**Problem to solve:**
Copies of all lines containing the string "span" are needed from the data below.
§
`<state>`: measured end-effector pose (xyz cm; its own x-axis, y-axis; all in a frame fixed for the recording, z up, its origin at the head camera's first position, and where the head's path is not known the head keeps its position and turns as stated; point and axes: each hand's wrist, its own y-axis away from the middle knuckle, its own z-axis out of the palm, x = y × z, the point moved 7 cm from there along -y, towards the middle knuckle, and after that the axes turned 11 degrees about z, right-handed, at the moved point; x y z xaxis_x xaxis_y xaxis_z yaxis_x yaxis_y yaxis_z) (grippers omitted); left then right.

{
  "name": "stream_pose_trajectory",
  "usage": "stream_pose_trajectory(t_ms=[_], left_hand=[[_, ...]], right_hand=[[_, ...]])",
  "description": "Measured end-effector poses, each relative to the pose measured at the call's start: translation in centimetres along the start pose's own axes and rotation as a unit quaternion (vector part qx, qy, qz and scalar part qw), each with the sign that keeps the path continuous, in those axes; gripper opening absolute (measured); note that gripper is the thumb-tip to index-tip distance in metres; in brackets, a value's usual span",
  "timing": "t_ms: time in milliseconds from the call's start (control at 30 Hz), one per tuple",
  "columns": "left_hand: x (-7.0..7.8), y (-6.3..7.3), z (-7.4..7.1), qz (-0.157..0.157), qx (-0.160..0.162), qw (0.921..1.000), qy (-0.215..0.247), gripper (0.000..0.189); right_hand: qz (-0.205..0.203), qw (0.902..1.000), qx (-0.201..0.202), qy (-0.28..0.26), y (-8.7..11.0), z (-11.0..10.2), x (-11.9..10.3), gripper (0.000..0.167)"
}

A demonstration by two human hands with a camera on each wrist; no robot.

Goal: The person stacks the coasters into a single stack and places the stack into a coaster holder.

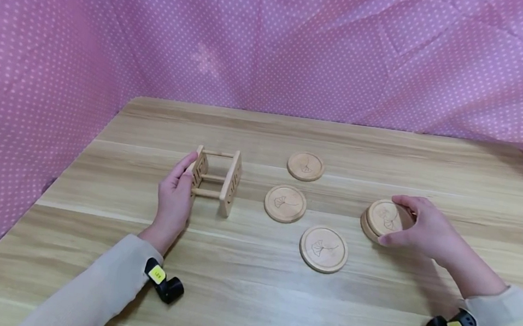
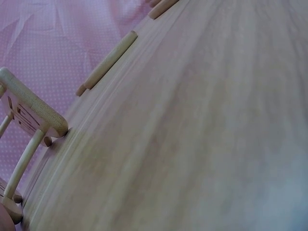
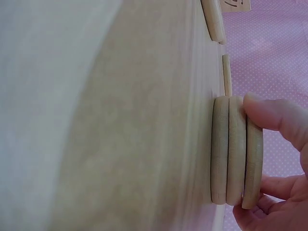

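Observation:
On the left of the table stands a small wooden coaster rack (image 1: 231, 186) with two slotted side panels joined by thin dowels. My left hand (image 1: 175, 195) grips its left panel, the thumb at the near edge. To the right, my right hand (image 1: 426, 229) pinches the top coaster (image 1: 381, 214) of a stack by its rim. In the right wrist view, that coaster (image 3: 254, 163) sits slightly off line on two more coasters (image 3: 228, 154). The coasters are round, pale wood, and the top one bears an engraved ginkgo leaf.
Between the hands lie three single ginkgo coasters: a far one (image 1: 305, 166), a middle one (image 1: 285, 203) and a near one (image 1: 324, 249). The wooden table (image 1: 243, 304) ends at a pink dotted cloth (image 1: 277, 44) hung behind and at the sides.

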<state>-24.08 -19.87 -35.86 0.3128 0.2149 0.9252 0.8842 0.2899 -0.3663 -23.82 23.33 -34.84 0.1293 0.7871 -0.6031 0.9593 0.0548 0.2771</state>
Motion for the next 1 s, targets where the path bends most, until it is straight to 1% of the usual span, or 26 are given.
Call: stream_pose_trajectory(t_ms=[333,533,633,733,833,1000], left_hand=[[0.1,0.0,0.0,0.005,-0.005,1.0,-0.004,0.043],[0.0,-0.1,0.0,0.004,-0.004,1.0,-0.006,0.043],[0.0,-0.1,0.0,0.007,-0.005,1.0,-0.003,0.043],[0.0,-0.1,0.0,0.011,-0.005,0.9999,-0.008,0.042],[0.0,0.0,-0.1,0.013,-0.004,0.9998,-0.011,0.042],[-0.1,0.1,0.0,0.005,-0.007,0.9999,-0.007,0.042]], right_hand=[[-0.002,1.0,0.004,0.002,-0.1,0.0,-0.1,0.101],[-0.011,0.9995,-0.001,0.03,0.0,0.1,-0.3,0.102],[-0.017,0.9991,-0.005,0.039,0.0,0.3,-0.5,0.105],[-0.018,0.9994,-0.007,0.029,0.2,0.3,-0.7,0.108],[-0.018,0.9998,-0.009,0.007,0.3,0.2,-0.9,0.108],[-0.028,0.9995,-0.009,-0.011,0.4,0.0,-2.1,0.105]])
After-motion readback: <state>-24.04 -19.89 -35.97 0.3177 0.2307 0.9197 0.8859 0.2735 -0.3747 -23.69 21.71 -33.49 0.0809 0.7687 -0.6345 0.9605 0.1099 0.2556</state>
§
**Solution to this task:**
  "description": "Measured end-effector poses, each relative to the pose measured at the call's start: translation in centimetres along the start pose's own axes and rotation as a unit quaternion (vector part qx, qy, qz and scalar part qw), each with the sign that keeps the path continuous, in those axes; gripper opening absolute (measured); note that gripper is the thumb-tip to index-tip distance in metres; in brackets, a value's usual span",
Motion for the next 1 s, targets where the path bends most, until it is straight to 1% of the usual span, or 26 are given.

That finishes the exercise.